Collection entries:
★ ★ ★ ★ ★ ★ ★

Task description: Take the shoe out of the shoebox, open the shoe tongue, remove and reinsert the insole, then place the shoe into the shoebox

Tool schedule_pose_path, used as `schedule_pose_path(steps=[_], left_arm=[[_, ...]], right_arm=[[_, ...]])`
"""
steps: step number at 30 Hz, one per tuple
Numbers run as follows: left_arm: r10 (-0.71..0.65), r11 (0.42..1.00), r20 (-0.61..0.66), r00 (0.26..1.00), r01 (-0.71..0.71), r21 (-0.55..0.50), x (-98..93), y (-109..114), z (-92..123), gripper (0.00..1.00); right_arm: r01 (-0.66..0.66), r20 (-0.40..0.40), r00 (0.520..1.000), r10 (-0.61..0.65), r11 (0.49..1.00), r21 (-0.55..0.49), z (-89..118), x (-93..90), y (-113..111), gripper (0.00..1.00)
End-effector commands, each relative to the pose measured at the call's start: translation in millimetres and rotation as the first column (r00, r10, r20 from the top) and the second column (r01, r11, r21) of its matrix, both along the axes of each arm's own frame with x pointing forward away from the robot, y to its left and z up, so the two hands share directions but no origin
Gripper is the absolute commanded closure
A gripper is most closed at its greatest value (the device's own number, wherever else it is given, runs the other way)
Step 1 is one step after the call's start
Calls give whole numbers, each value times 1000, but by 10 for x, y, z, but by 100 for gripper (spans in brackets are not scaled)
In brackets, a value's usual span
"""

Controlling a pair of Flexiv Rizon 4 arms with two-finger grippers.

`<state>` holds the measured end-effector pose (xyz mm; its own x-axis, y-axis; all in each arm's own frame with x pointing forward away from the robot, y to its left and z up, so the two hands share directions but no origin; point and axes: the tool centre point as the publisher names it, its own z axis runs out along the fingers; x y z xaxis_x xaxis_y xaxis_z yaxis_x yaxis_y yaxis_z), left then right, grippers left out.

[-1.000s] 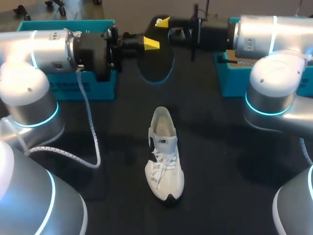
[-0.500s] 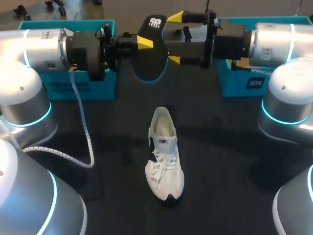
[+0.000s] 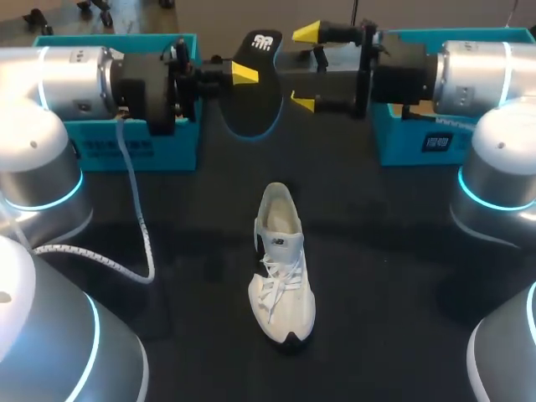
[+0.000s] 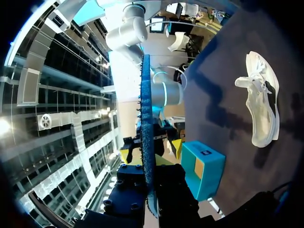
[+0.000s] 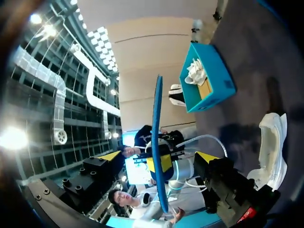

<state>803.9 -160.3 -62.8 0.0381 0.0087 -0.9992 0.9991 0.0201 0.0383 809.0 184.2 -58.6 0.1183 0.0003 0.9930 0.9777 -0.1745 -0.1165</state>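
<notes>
Head view: left gripper [image 3: 243,75] pinches the black insole [image 3: 255,105], holding it up in mid-air, probably for handover to the right gripper [image 3: 304,68], whose fingers [image 3: 306,33] stand wide apart beside it gripping nothing; white shoe [image 3: 283,268] rests on the table [image 3: 394,276] below.

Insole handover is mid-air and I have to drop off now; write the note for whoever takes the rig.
Left gripper: shut on the insole, held on edge in the air over the far side of the table.
Right gripper: open, straddling the insole, not clamped.
Shoe: mid-table, out of the box, insole removed.
Shoebox: teal parts at back left and back right.
Left to do: reinsert insole, put shoe in shoebox.
</notes>
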Motion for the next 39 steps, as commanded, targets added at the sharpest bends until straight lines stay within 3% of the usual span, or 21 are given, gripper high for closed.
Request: schedule_pose_path(steps=[1, 14, 39], left_arm=[[-6, 1000, 0, 1000, 6, 3, 27, -16, -1, 100], [1, 1000, -16, 1000, -1, 27, -15, -65, 55, 100], [1, 1000, -16, 1000, -1, 27, -15, -65, 55, 100]], right_arm=[[-82, 58, 995, 84, 996, -32, 4, -124, -372, 0], [-109, 90, 989, 114, 992, -63, -34, -230, -843, 0], [-109, 90, 989, 114, 992, -63, -34, -230, -843, 0]])
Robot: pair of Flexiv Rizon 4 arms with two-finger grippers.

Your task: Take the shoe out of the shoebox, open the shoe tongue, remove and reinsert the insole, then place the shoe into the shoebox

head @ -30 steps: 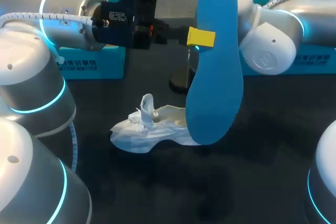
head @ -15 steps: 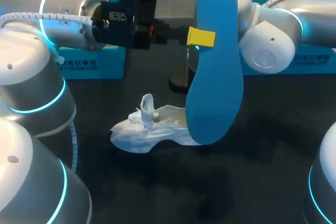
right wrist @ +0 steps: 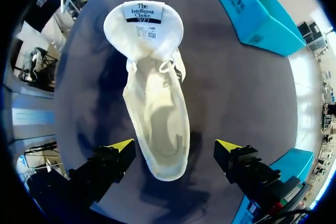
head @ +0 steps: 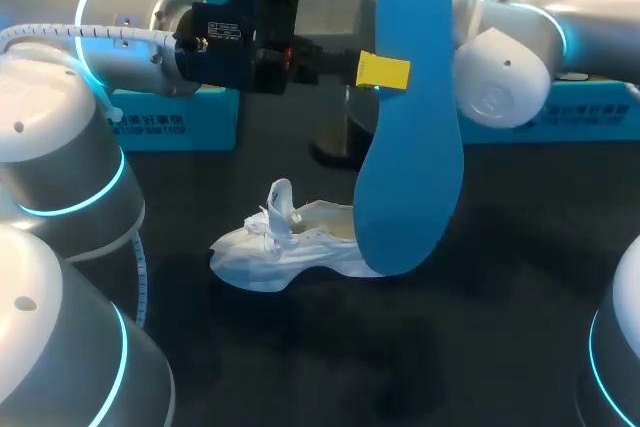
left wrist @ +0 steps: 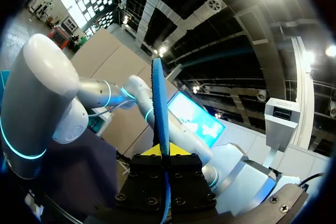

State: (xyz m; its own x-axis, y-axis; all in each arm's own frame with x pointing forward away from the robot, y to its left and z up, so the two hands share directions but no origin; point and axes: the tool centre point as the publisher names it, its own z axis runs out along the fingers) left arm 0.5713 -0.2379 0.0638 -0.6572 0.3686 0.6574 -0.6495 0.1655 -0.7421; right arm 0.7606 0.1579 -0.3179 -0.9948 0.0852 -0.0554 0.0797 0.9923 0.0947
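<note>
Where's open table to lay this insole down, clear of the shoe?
Bare table lies in front of the shoe, toward the near edge, and past its heel on the right arm's side. Crowded: the back, between the teal boxes, where the left gripper holds the insole.

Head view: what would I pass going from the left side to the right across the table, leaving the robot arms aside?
teal box → white shoe lying on the table → blue insole held up in the air → second teal box
</note>
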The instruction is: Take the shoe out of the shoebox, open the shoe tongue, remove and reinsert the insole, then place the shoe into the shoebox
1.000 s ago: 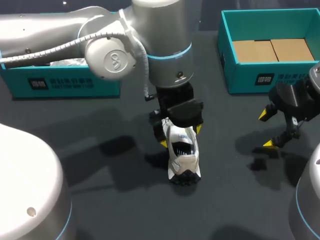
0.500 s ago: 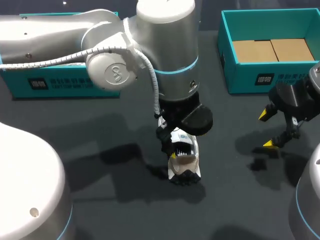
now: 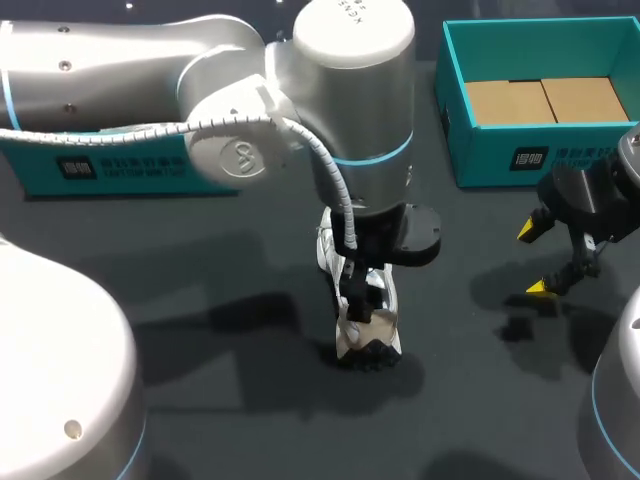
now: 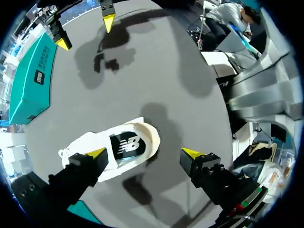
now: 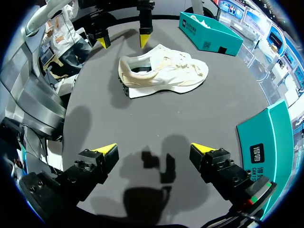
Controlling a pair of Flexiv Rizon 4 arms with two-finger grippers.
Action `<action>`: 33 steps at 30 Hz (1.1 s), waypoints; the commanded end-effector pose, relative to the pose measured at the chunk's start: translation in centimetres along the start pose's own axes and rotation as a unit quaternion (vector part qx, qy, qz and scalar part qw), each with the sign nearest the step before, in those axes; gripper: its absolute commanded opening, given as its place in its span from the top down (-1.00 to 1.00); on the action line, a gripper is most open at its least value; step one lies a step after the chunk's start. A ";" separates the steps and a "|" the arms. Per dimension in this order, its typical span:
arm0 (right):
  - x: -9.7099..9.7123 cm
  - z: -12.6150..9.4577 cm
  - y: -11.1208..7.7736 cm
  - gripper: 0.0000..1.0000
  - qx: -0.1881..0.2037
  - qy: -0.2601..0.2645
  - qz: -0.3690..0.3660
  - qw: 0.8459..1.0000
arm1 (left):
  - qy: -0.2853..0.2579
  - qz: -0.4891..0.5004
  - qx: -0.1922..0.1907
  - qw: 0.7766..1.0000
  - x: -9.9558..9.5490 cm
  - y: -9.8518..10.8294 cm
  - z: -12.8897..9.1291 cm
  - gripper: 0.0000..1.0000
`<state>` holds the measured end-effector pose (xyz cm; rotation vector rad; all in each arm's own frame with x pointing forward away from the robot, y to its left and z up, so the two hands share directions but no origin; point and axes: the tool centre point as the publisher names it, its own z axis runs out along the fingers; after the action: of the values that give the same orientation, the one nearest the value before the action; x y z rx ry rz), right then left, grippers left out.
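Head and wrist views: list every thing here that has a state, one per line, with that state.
shoe: out of the box, upright on its sole on the table.
insole: lying inside the shoe.
shoebox: open, no shoe in it.
left gripper: open, above the shoe, not gripping it.
right gripper: open, empty, over bare table.

Dark grey matte tabletop (image 3: pixel 230 420), nothing fancy, blotchy shadows all over it. Off at the far right corner: open teal box (image 3: pixel 480 150), two tan cardboard flaps (image 3: pixel 505 102) lying flat side by side inside.
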<state>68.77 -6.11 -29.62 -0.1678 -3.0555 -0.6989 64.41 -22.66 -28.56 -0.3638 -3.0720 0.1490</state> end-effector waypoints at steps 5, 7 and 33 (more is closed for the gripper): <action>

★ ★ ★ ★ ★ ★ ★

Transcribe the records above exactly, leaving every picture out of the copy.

Task description: Take the shoe out of the shoebox, open the shoe tongue, remove and reinsert the insole, then place the shoe into the shoebox

Tool schedule_pose_path, used as `schedule_pose_path(steps=[_], left_arm=[[_, ...]], right_arm=[[_, ...]])`
"""
steps: step number at 30 Hz, one per tuple
Numbers run as follows: left_arm: r10 (-0.71..0.65), r11 (0.42..1.00), r20 (-0.61..0.66), r00 (0.26..1.00), r01 (-0.71..0.71), r21 (-0.55..0.50), x (-98..93), y (-109..114), z (-92..123), gripper (0.00..1.00); right_arm: r01 (-0.66..0.66), r20 (-0.40..0.40), r00 (0.520..1.000), r10 (-0.61..0.65), r11 (0.49..1.00), r21 (-0.55..0.49), z (-89..118), x (-93..90), y (-113..111), gripper (0.00..1.00)
End-effector commands, each relative to the pose measured at the call's start: translation in millimetres and rotation as the first column (r00, r10, r20 from the top) and the second column (r01, r11, r21) of its matrix, both along the axes of each arm's own frame with x pointing forward away from the robot, y to its left and z up, so the two hands share directions but no origin
Gripper is the absolute commanded closure
A gripper is most closed at its greatest value (the device's own number, wherever else it is given, runs the other way)
Step 1 is one step after the call's start
Calls give whole numbers, each value times 1000, but by 10 for x, y, z, but by 100 for gripper (spans in brackets are not scaled)
In brackets, a value's usual span
"""

Controlling a pair of Flexiv Rizon 4 arms with two-finger grippers.

`<state>` holds the measured end-effector pose (xyz mm; its own x-axis, y-axis; all in each arm's own frame with x pointing forward away from the robot, y to its left and z up, so the two hands share directions but no origin; point and axes: the tool centre point as the publisher names it, its own z axis runs out along the fingers; x y z xaxis_x xaxis_y xaxis_z yaxis_x yaxis_y yaxis_z), left then right, grippers left out.

[-1.000s] 
[-0.500s] 
[+0.000s] 
[+0.000s] 
[+0.000s] 

<state>803.9 -160.3 -62.8 0.0381 0.0087 -0.9992 0.9991 0.0201 0.0383 809.0 184.2 -58.6 0.1183 0.0003 0.9930 0.9777 -0.1745 -0.1165</state>
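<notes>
Head view: left gripper [image 3: 243,75] pinches the black insole [image 3: 255,105], holding it up in mid-air, probably for handover to the right gripper [image 3: 304,68], whose fingers [image 3: 306,33] stand wide apart beside it gripping nothing; white shoe [image 3: 283,268] rests on the table [image 3: 394,276] below.

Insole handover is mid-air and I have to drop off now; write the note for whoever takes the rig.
Left gripper: shut on the insole, held on edge in the air over the far side of the table.
Right gripper: open, straddling the insole, not clamped.
Shoe: mid-table, out of the box, insole removed.
Shoebox: teal parts at back left and back right.
Left to do: reinsert insole, put shoe in shoebox.
</notes>
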Motion for the next 39 steps, as commanded, targets added at the sharpest bends until straight lines stay within 3% of the usual span, or 21 are given, gripper high for closed.
Request: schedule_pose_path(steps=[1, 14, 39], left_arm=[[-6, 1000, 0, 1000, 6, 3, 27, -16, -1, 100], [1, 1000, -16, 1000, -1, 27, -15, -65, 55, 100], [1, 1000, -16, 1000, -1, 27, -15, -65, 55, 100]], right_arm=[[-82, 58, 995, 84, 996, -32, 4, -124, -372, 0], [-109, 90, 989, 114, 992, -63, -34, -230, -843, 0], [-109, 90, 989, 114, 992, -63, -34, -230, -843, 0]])
Robot: pair of Flexiv Rizon 4 arms with two-finger grippers.

Your task: Take the shoe out of the shoebox, open the shoe tongue, remove and reinsert the insole, then place the shoe into the shoebox

head @ -30 steps: 
head @ -15 steps: 
right wrist @ +0 steps: 
head @ +0 steps: 
left wrist @ +0 steps: 

State: (xyz m; its own x-axis, y-axis; all in each arm's own frame with x pointing forward away from the robot, y to its left and z up, so the two hands share directions but no origin; point and axes: the tool centre point as the publisher names it, its own z axis runs out along the fingers) left arm 0.5713 -0.2379 0.0638 -0.6572 0.3686 0.6574 -0.6495 0.1655 -0.7421; right arm 0.7606 0.1579 -0.3179 -0.9948 0.0852 -0.0554 0.0797 0.9923 0.0947
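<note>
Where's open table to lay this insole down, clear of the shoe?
Bare table lies in front of the shoe, toward the near edge, and past its heel on the right arm's side. Crowded: the back, between the teal boxes, where the left gripper holds the insole.

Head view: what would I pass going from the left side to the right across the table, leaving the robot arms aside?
teal box → white shoe lying on the table → blue insole held up in the air → second teal box
</note>
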The instruction is: Take the shoe out of the shoebox, open the shoe tongue, remove and reinsert the insole, then place the shoe into the shoebox
1.000 s ago: 
0.500 s ago: 
now: 
now: 
now: 
Controlling a pair of Flexiv Rizon 4 arms with two-finger grippers.
Action `<action>`: 33 steps at 30 Hz (1.1 s), waypoints; the commanded end-effector pose, relative to the pose measured at the chunk's start: translation in centimetres along the start pose's own axes and rotation as a unit quaternion (vector part qx, qy, qz and scalar part qw), each with the sign nearest the step before, in those axes; gripper: its absolute commanded opening, given as its place in its span from the top down (-1.00 to 1.00); on the action line, a gripper is most open at its least value; step one lies a step after the chunk's start. A ";" separates the steps and a "|" the arms. Per dimension in this order, its typical span:
arm0 (right):
  - x: -9.7099..9.7123 cm
  - z: -12.6150..9.4577 cm
  - y: -11.1208..7.7736 cm
  - gripper: 0.0000..1.0000
  - qx: -0.1881..0.2037
  - qy: -0.2601..0.2645
  - qz: -0.3690..0.3660
  - qw: 0.8459..1.0000
arm1 (left):
  - qy: -0.2853..0.2579
  - qz: -0.4891..0.5004
  - qx: -0.1922..0.1907
  - qw: 0.7766..1.0000
  - x: -9.9558..9.5490 cm
  - y: -9.8518..10.8294 cm
  - z: -12.8897..9.1291 cm
  - gripper: 0.0000..1.0000
`<state>` holds the measured end-effector pose (xyz cm; rotation vector rad; all in each arm's own frame with x pointing forward away from the robot, y to its left and z up, so the two hands share directions but no origin; point and axes: the tool centre point as the publisher names it, its own z axis runs out along the fingers; after the action: of the values that give the same orientation, the one nearest the value before the action; x y z rx ry rz), right then left, grippers left out.
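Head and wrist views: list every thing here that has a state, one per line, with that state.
shoe: out of the box, upright on its sole on the table.
insole: lying inside the shoe.
shoebox: open, no shoe in it.
left gripper: open, above the shoe, not gripping it.
right gripper: open, empty, over bare table.

Dark grey matte tabletop (image 3: pixel 230 420), nothing fancy, blotchy shadows all over it. Off at the far right corner: open teal box (image 3: pixel 480 150), two tan cardboard flaps (image 3: pixel 505 102) lying flat side by side inside.
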<state>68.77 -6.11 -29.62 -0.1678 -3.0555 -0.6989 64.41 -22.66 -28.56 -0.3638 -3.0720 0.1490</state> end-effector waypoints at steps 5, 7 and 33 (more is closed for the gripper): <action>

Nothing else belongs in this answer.